Dios! Pero que a gusto me he quedado – Adriana Lecouvrer

mayo 15, 2012 en Música

    Son las 0 horas 54 minutos, una hora menos en las islas Canaria, y así sin pestañear, acabo  de cepillarme un vaso de leche con dos magdalenas, tiembla báscula   y este momento que de fondo está sonando Maria Callas la verdad es que me importa un huevo la prima de riesgo y su pu madre, me la repampimfla la pensión que le quede a Rodrigo Rato o a Zapatero, bueno ese me toca más las narices pero es igual.

    Que los griegos dicen que van a salir del Euro; pues que se vayan de una vez coño.

    Que los reyes no celebran el aniversario de bodas, pues todo eso que se ahorran ellos y de paso yo porque en este pais no sé que pasa pero siempre pagamos los mismos, los pringaos.

    He pasado las ultimas horas en intma comunion con Cilea un señor que tuvo el acierto de escribir una ópera llamada Adriana lecouvrer, supongo que algun acierto más debió tener pero en su caso con uno basta. Porque mira que llega a ser bonita esta ópera cargada de momentos musicales de una exquisitez absoluta y encima hoy tocaba puesta en escena de esas que dices. Si señor!!!
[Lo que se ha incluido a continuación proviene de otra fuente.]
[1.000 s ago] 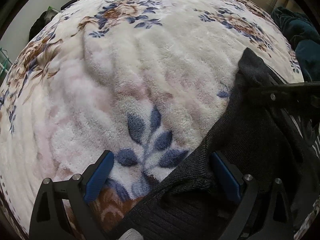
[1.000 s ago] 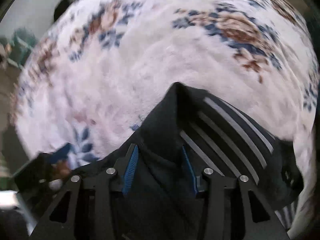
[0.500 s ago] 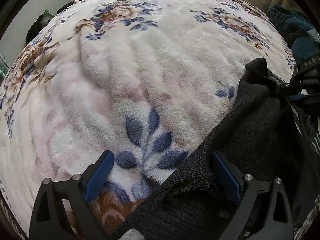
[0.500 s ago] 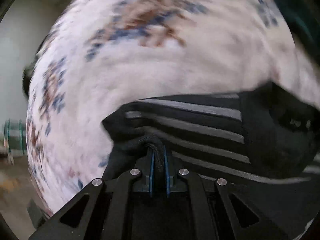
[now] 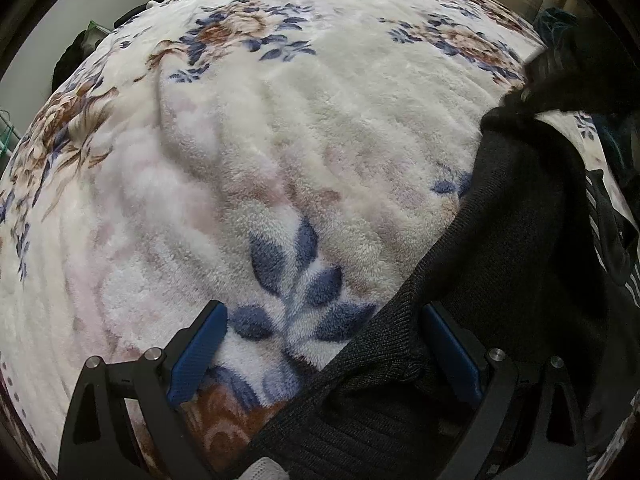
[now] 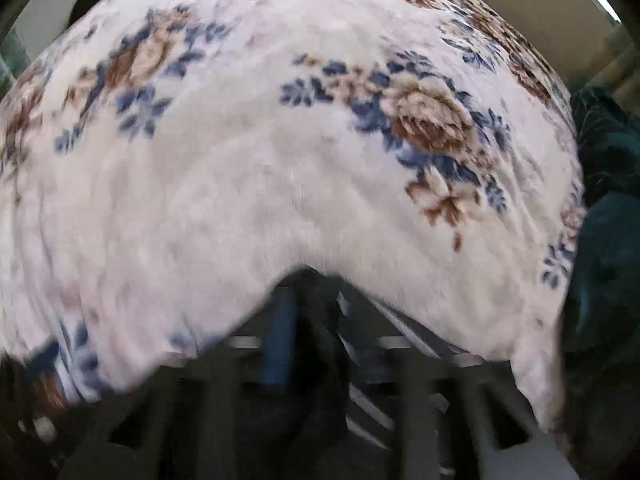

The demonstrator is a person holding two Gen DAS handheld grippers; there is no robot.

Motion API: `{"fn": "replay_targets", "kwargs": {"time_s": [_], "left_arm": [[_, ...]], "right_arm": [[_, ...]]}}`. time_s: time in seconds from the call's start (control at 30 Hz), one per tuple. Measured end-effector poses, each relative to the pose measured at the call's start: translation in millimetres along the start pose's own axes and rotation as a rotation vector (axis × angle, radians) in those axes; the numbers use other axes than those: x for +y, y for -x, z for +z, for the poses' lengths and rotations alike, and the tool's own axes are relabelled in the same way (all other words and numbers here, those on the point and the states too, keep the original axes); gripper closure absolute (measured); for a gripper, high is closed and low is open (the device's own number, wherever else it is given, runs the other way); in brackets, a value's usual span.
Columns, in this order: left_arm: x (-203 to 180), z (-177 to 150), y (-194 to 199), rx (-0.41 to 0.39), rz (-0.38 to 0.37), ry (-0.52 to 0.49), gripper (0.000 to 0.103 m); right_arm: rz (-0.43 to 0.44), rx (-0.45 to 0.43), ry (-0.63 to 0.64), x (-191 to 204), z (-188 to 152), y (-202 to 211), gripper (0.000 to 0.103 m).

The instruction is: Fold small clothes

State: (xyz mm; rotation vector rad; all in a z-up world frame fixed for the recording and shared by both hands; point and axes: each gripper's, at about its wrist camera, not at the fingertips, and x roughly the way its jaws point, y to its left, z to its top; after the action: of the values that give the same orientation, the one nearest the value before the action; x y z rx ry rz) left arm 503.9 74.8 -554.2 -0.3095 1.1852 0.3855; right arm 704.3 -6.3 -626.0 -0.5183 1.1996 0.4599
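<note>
A dark knit garment (image 5: 520, 264) with white stripes on one part lies on the floral fleece blanket (image 5: 280, 140), at the right of the left wrist view. My left gripper (image 5: 324, 352) is open; its right finger (image 5: 452, 352) rests against the garment's ribbed edge, its left finger (image 5: 196, 352) on bare blanket. In the blurred right wrist view my right gripper (image 6: 316, 344) is shut on a fold of the garment (image 6: 320, 380), held up off the blanket. White stripes (image 6: 368, 400) show beside it.
The blanket (image 6: 280, 160) fills both views. Dark teal cloth (image 6: 608, 200) lies past its right edge, also seen in the left wrist view (image 5: 560, 20). Dark items (image 5: 76, 60) sit at the far left edge by the wall.
My right gripper has shut on the garment's corner and lifted it up and away to the right. The left gripper has stayed in place, open.
</note>
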Motion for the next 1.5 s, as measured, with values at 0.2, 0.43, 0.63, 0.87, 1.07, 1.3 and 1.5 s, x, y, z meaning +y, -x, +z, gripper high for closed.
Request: {"fn": "replay_targets", "kwargs": {"time_s": [0.2,0.43,0.63,0.87,1.07,1.3,1.5], "left_arm": [[1,-1,1,-0.002,-0.007,-0.003,0.003],[0,1,0,0.000,0.000,-0.006,0.003],[0,2,-1,-0.005,-0.006,-0.011,0.003],[1,-1,1,-0.010,-0.010,-0.009,0.003],[3,-2,1,-0.009,-0.013,-0.005,0.003],[7,-3,4,-0.007,-0.018,0.005,0.003],[8,-2,5,-0.007,-0.010,0.000,0.003]], "right_arm": [[0.139,0.010,-0.543,-97,19,-1,0.101],[0.205,0.073,-0.018,-15,37,10,0.057],[0.028,0.074,0.050,9,30,-22,0.087],[0.327,0.071,-0.612,-91,22,-35,0.097],[0.630,0.118,-0.975,-135,-18,-51,0.084],[0.476,0.071,-0.633,-137,-36,0,0.066],[0.440,0.158,-0.289,-97,-82,10,0.043]]}}
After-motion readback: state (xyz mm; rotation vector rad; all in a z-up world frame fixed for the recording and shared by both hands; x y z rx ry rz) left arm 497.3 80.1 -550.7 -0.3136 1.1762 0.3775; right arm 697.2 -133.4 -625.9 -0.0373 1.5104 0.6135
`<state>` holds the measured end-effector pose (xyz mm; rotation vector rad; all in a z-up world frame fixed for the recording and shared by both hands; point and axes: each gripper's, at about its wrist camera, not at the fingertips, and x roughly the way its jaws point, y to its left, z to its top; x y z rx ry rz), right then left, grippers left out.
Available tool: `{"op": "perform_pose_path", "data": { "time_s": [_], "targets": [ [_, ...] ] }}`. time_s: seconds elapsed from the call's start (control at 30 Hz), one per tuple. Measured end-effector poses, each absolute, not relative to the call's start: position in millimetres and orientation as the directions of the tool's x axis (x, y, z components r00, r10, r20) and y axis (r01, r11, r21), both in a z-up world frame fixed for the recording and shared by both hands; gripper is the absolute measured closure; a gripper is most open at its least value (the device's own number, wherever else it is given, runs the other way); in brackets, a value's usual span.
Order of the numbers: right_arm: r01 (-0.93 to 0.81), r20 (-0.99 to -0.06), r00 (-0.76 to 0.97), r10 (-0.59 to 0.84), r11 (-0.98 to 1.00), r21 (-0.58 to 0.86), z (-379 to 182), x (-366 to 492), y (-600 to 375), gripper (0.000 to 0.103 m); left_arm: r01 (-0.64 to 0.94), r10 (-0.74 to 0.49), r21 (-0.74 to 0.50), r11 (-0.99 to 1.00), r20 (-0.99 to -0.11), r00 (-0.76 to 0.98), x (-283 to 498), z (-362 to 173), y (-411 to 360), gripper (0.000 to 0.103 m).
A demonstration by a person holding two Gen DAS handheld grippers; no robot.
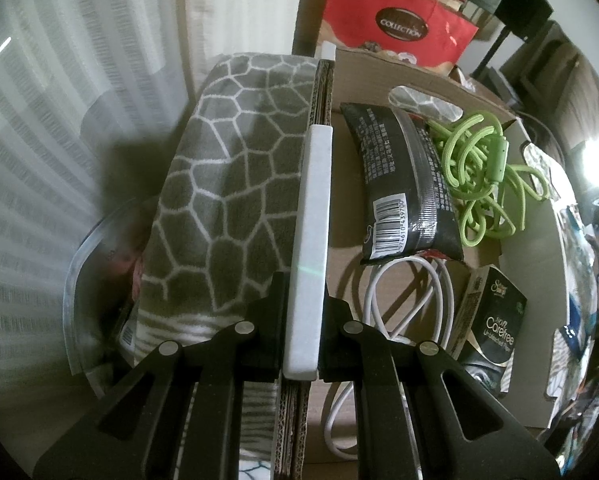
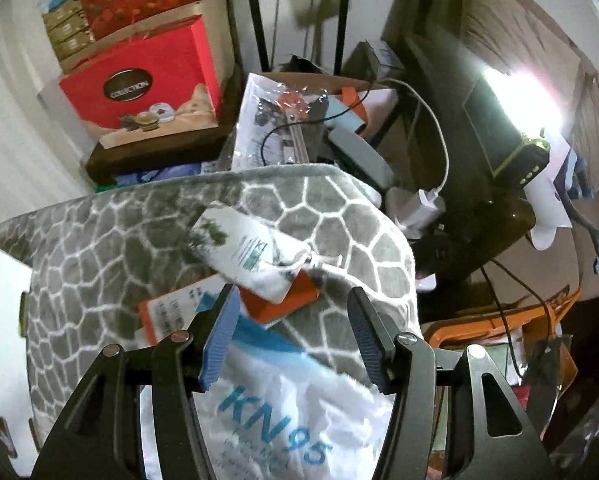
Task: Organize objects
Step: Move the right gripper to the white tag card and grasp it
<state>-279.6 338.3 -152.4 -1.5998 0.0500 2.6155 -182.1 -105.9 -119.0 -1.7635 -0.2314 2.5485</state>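
My left gripper [image 1: 303, 320] is shut on a long white bar [image 1: 311, 220] that lies along the top edge of a cardboard box wall [image 1: 321, 88]. Inside the box lie a black snack packet [image 1: 403, 184], a green cord [image 1: 479, 164], a white cable [image 1: 403, 300] and a Carefree pack [image 1: 495, 320]. A grey patterned towel [image 1: 235, 184] lies left of the wall. My right gripper [image 2: 291, 340] is open above a white KN95 bag [image 2: 275, 412], an orange packet [image 2: 275, 308] and a white pouch [image 2: 251, 252] on the same towel [image 2: 99, 248].
A red Collection box [image 1: 399, 28] stands behind the cardboard box and also shows in the right wrist view [image 2: 139, 88]. A clear tub rim [image 1: 75, 280] sits at left. A cluttered dark table [image 2: 479, 208] with a charger and a bright lamp [image 2: 519, 96] is at right.
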Motion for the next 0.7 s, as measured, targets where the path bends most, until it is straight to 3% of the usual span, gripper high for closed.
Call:
{"op": "perform_pose_path", "data": {
  "time_s": [0.37, 0.43, 0.6, 0.7],
  "targets": [
    [-0.145, -0.904, -0.426, 0.024, -0.988, 0.042, -173.4, -303.7, 354.9, 0.047, 0.055, 0.118, -0.146, -0.988, -0.927, -0.355, -181.7, -120.1, -106.9, 0.092],
    [-0.143, -0.899, -0.436, 0.034, -0.989, 0.033, -174.2, -305.0, 354.0, 0.051, 0.056, 0.117, -0.146, -0.988, -0.927, -0.355, -181.3, -120.2, -106.7, 0.092],
    [-0.151, -0.891, -0.451, 0.058, -0.988, 0.012, -173.5, -308.1, 354.6, 0.074, 0.058, 0.118, -0.147, -0.987, -0.928, -0.355, -181.0, -120.4, -106.9, 0.092],
    [-0.146, -0.889, -0.455, 0.056, -0.989, 0.012, -173.3, -307.5, 355.6, 0.080, 0.058, 0.117, -0.146, -0.988, -0.928, -0.355, -181.3, -120.4, -106.7, 0.092]
  ]
}}
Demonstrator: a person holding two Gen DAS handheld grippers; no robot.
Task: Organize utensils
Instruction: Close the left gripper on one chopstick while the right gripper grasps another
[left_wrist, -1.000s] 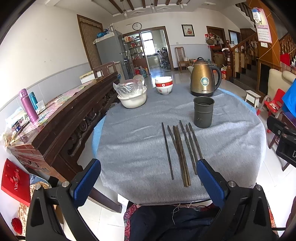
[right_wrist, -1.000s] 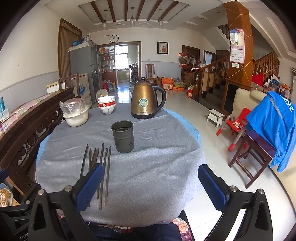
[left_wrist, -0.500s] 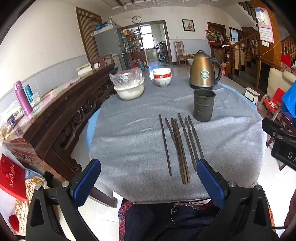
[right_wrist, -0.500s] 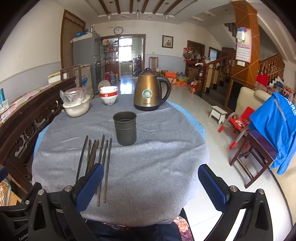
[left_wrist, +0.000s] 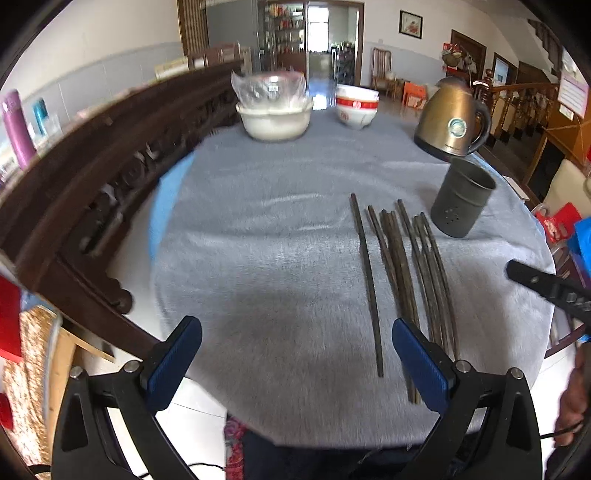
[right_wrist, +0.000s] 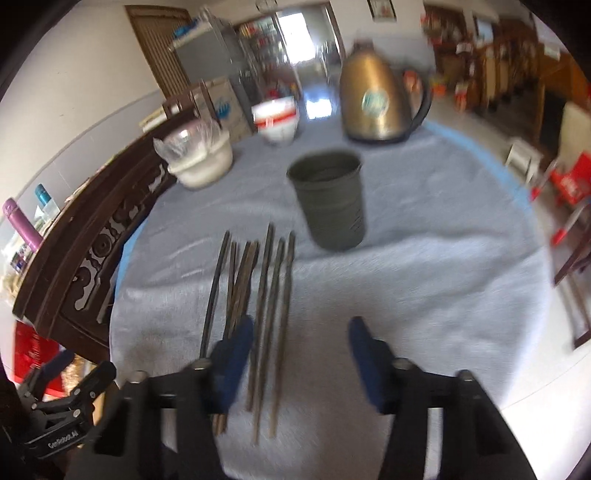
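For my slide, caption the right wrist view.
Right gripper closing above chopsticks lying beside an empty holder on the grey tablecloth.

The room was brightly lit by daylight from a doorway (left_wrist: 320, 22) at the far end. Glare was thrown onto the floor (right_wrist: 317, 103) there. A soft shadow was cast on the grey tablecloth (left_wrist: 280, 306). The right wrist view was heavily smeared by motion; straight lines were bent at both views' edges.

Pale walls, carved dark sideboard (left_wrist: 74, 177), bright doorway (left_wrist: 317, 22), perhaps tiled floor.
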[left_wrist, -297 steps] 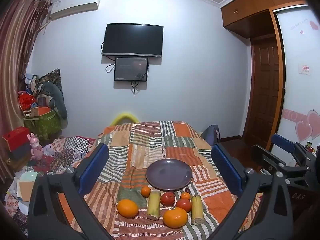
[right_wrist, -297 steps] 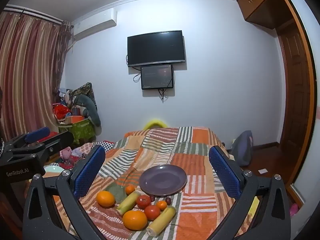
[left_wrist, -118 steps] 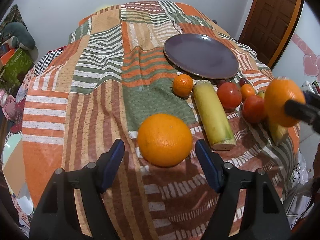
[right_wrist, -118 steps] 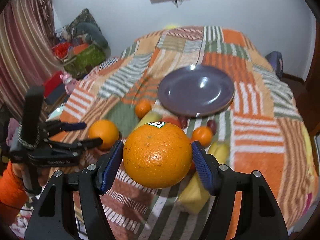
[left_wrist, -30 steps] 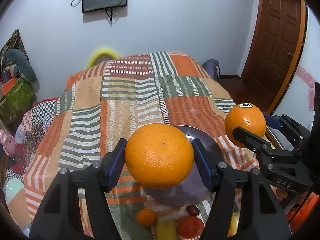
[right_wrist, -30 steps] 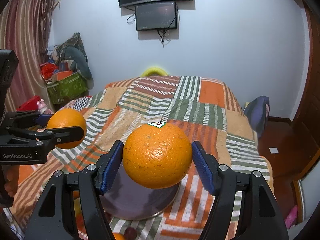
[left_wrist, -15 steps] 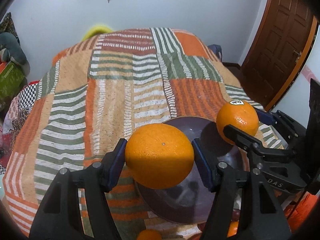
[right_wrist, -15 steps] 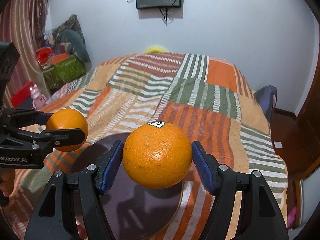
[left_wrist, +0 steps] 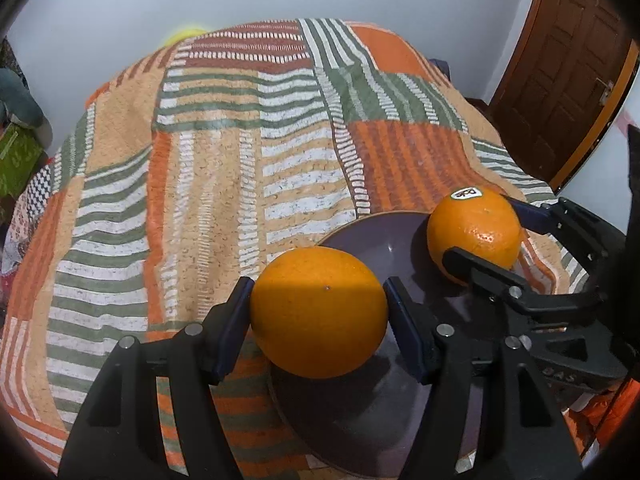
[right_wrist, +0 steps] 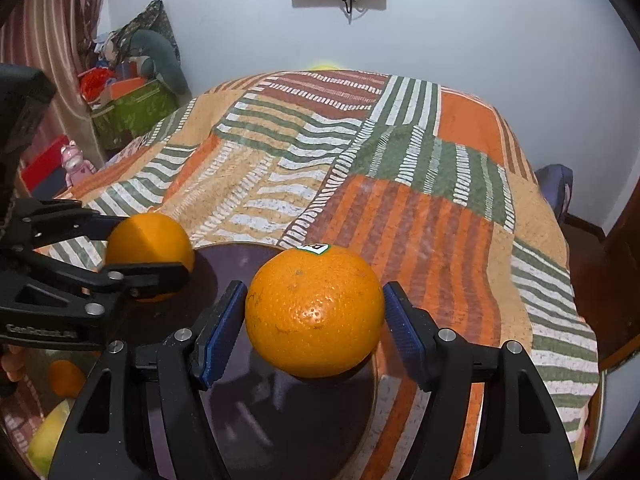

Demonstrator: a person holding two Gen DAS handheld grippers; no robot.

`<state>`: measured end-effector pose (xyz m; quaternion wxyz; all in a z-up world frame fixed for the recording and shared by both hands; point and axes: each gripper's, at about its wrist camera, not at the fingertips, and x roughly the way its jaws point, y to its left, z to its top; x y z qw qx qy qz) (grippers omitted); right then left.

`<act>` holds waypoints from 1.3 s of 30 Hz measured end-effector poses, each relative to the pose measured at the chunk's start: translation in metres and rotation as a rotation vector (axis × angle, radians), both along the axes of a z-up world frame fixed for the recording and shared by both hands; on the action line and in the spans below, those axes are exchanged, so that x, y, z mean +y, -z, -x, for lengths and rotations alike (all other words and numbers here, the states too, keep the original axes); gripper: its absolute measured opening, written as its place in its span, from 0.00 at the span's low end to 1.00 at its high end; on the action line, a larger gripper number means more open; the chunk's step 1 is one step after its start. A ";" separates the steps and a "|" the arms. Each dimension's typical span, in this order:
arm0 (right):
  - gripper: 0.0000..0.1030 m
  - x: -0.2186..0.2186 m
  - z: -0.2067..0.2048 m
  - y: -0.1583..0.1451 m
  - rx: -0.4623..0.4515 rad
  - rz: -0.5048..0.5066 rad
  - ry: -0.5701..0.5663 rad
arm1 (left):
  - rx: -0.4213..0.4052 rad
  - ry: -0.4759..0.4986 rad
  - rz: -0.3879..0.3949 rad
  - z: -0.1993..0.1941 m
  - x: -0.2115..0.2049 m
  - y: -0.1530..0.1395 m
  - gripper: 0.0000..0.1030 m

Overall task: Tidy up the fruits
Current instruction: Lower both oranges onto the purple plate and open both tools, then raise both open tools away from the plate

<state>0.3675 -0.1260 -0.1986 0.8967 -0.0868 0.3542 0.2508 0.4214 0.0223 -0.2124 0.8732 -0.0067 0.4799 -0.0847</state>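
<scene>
The left gripper (left_wrist: 318, 312) is clamped on a plain orange (left_wrist: 318, 312) at frame centre, above the near left rim of the purple plate (left_wrist: 380, 240). The right gripper (right_wrist: 314, 312) pinches a stickered orange (right_wrist: 314, 312) over the plate's right side. Beneath lies a striped blanket (left_wrist: 208, 160); a small orange (right_wrist: 64, 378) sits lower left.

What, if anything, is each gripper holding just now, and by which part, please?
The left gripper clamps a plain orange across its widest sides. The right gripper clamps the stickered orange likewise, over the purple plate.
</scene>
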 end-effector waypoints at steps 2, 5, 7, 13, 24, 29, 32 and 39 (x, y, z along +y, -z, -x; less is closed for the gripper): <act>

    La de veces que recordado y añorado aquella puesta en escena de la Manon de Massenet pues la de hoy ha salido de la misma cabeza. La de hoy ha sido una opera de aquella para la niña, para la tía de la niña, para la madre de la tia, para el papa, para el primo y para la vecina del quinto; para el señor del colmado y para el que anda de lado. Una ópera para todos.

    Puede que a estas horas alguna de esas plumas afiladas que tanto abundan en la ópera esten preparando una prolija disertación acerca del color o del no color de la voz de Fritoli, de que Alagna ha estado mejor en el primer acto que al final que a Joan pons se le quiere múcho y que el director se le iba el viento por allí.

    Nada, nada, ni caso.

    Esta Adriana es para sentarse y gozar y eso es lo que he hecho.